What lines of the material hold the string "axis"? Pull each of them out.

BEGIN Source material

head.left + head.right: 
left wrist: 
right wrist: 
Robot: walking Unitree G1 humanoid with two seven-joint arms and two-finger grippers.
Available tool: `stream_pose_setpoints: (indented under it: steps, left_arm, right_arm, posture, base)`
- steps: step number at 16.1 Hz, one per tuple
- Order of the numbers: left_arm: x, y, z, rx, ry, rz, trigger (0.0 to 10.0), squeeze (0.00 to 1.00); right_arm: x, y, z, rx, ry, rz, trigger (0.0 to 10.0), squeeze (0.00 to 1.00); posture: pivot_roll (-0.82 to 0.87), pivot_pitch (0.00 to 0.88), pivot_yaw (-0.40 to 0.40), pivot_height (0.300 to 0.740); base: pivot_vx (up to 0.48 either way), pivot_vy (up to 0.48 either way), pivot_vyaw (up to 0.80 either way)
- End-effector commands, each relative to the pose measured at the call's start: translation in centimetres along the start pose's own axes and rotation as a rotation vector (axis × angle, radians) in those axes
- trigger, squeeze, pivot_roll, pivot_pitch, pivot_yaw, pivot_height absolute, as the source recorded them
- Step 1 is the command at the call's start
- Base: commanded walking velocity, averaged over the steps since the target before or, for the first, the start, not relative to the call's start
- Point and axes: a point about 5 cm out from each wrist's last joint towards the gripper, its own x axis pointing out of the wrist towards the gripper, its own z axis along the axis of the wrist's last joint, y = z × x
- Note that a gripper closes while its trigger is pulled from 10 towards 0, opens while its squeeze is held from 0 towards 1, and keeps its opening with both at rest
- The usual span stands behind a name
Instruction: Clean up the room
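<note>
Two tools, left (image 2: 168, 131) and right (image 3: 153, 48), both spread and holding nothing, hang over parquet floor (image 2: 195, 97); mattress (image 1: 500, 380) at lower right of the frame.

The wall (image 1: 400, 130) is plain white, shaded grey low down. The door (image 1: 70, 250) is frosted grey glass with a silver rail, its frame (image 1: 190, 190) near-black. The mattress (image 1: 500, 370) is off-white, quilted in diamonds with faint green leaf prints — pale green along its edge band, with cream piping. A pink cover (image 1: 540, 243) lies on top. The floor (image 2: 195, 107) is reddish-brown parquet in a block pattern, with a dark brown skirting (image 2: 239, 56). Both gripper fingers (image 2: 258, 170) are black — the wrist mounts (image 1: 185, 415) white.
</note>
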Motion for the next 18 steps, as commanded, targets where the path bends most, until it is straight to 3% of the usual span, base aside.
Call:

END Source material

▸ Result
- End-effector commands, each relative to the pose measured at the call's start: translation in centimetres along the start pose's own axes and rotation as a rotation vector (axis × angle, radians) in those axes
- Point and axes: a point about 5 cm out from each wrist's last joint towards the gripper, its own x axis pointing out of the wrist towards the gripper, its own z axis along the axis of the wrist's last joint, y = z × x

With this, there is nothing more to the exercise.